━━ Records for the exercise ━━
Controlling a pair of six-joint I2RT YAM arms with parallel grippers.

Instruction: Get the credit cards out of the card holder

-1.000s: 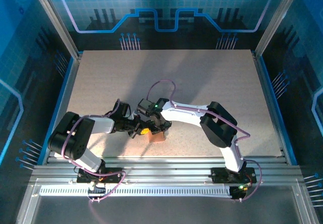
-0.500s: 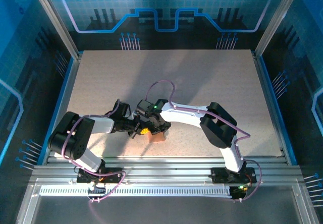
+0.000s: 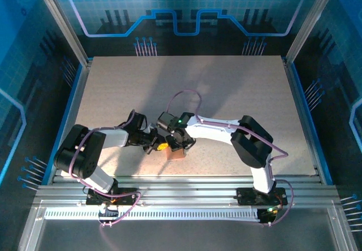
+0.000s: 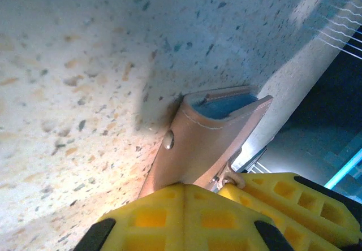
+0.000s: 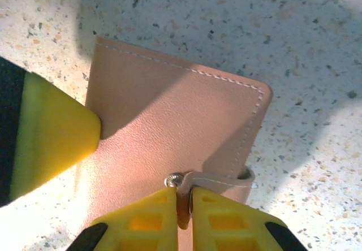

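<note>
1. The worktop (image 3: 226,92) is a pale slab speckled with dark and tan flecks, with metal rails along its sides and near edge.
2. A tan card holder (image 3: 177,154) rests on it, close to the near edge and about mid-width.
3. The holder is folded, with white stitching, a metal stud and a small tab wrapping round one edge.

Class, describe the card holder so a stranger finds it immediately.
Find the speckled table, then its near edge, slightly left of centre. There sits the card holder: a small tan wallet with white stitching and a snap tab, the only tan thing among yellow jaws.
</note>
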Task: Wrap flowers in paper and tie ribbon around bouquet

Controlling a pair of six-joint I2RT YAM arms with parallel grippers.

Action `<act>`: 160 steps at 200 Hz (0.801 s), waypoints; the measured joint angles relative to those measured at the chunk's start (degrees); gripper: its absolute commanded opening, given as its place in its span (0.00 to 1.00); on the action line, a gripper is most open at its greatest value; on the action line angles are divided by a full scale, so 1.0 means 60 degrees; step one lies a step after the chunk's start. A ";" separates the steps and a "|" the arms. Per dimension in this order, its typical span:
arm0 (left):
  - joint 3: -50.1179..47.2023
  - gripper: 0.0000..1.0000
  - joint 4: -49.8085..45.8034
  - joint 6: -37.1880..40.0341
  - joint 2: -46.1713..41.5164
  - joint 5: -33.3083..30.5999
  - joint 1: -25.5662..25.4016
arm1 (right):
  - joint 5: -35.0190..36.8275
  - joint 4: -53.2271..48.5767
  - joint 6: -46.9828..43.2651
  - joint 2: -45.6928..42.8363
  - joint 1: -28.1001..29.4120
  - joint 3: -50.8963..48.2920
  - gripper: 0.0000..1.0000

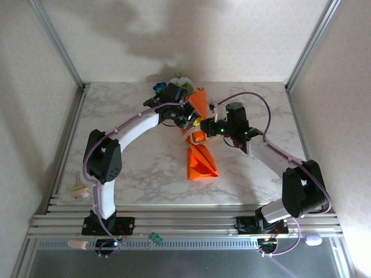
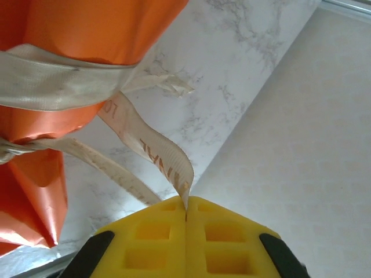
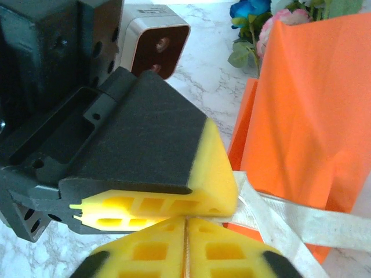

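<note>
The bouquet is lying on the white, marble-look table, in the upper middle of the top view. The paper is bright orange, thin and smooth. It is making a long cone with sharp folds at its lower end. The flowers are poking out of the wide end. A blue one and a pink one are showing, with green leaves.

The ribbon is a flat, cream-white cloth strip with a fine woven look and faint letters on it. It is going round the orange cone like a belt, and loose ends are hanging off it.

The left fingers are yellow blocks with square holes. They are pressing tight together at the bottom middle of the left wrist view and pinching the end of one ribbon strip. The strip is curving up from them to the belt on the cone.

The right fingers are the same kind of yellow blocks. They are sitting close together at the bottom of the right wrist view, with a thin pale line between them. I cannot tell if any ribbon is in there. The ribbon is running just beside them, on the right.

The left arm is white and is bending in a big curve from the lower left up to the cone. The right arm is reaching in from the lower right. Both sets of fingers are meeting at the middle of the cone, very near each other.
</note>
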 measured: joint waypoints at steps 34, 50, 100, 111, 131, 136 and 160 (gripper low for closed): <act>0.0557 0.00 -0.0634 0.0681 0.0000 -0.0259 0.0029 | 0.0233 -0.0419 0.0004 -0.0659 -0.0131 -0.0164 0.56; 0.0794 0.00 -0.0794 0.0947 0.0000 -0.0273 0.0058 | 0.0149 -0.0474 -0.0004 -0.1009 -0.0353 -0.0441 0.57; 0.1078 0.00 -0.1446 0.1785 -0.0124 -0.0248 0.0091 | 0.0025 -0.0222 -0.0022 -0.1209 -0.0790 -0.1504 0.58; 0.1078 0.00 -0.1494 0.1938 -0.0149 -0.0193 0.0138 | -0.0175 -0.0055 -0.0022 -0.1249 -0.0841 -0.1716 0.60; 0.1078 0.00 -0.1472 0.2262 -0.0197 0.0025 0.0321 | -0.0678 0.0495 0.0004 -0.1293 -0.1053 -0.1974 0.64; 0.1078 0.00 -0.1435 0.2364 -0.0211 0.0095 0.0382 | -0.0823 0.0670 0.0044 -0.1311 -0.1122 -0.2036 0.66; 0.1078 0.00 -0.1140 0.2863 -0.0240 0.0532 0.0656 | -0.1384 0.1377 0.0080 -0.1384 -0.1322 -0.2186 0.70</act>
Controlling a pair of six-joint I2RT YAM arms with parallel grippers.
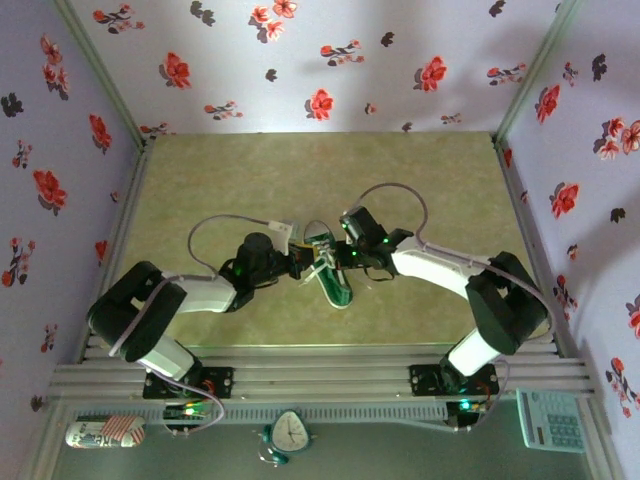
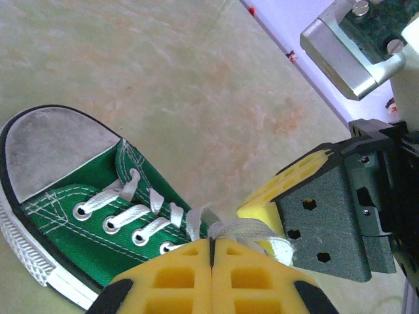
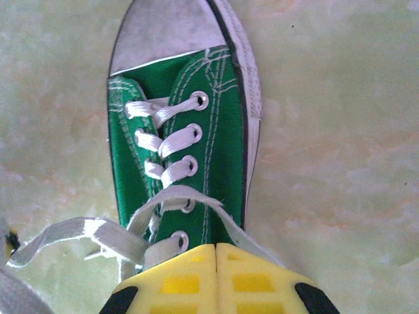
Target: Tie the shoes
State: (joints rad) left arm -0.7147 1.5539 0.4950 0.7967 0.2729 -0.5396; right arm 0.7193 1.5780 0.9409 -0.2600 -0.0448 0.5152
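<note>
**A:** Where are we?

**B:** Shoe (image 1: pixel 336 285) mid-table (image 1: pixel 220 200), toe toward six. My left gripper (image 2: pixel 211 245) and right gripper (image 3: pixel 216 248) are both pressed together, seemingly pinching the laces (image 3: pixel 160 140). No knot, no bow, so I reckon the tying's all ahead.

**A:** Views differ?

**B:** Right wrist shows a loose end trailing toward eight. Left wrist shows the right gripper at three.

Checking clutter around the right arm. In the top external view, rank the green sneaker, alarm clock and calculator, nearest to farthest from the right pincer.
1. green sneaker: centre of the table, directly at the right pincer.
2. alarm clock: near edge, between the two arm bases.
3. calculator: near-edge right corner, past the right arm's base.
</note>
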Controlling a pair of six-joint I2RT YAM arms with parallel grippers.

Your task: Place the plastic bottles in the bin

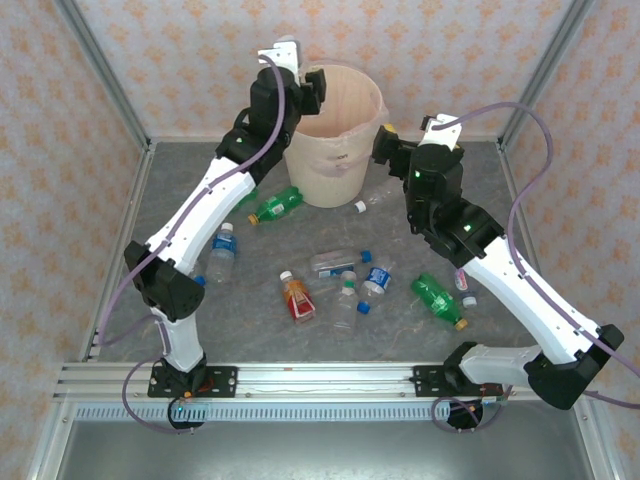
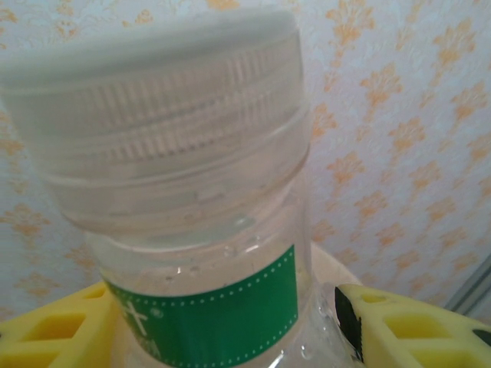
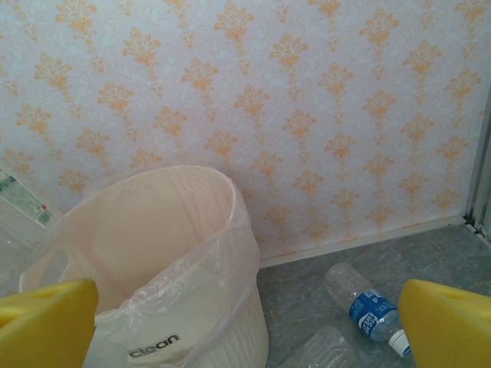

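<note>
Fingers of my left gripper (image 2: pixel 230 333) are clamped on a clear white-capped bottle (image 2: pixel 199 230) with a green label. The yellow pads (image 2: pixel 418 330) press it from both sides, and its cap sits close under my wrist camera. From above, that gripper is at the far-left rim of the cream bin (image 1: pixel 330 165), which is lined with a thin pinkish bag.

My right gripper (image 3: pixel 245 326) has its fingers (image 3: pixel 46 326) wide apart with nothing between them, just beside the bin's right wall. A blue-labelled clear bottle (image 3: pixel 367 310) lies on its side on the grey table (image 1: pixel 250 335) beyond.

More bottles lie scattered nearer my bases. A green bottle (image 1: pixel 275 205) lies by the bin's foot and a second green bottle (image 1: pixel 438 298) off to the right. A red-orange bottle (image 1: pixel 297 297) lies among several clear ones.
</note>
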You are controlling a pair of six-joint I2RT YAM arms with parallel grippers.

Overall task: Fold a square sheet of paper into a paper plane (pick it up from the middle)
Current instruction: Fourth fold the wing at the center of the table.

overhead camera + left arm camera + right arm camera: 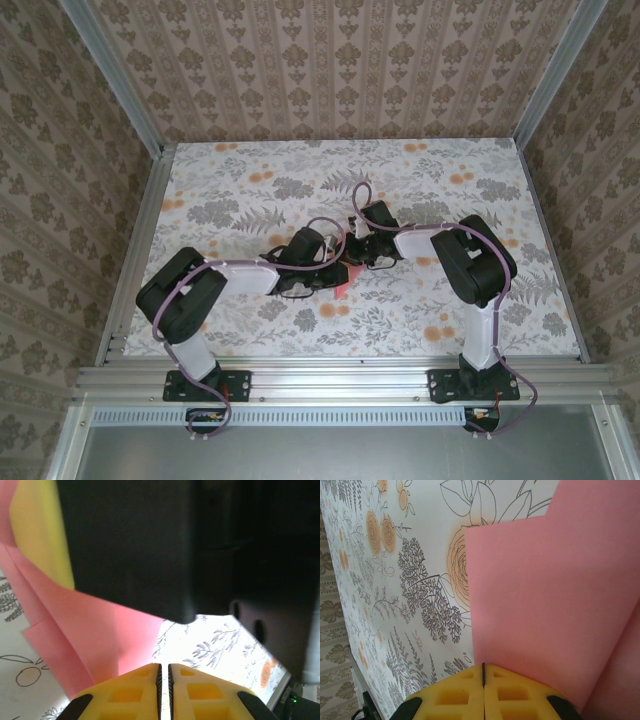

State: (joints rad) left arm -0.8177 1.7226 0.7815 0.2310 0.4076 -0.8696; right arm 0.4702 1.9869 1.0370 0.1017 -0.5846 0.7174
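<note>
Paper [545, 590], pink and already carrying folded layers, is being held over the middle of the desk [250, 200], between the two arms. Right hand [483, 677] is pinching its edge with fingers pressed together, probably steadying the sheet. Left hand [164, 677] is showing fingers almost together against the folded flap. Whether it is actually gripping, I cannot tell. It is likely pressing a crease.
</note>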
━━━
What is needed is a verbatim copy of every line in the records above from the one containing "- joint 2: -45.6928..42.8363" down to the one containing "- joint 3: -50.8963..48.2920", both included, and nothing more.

§ Solution below:
  - joint 2: -45.6928..42.8363
  - joint 1: -28.1001..29.4120
  - joint 3: -50.8963..48.2920

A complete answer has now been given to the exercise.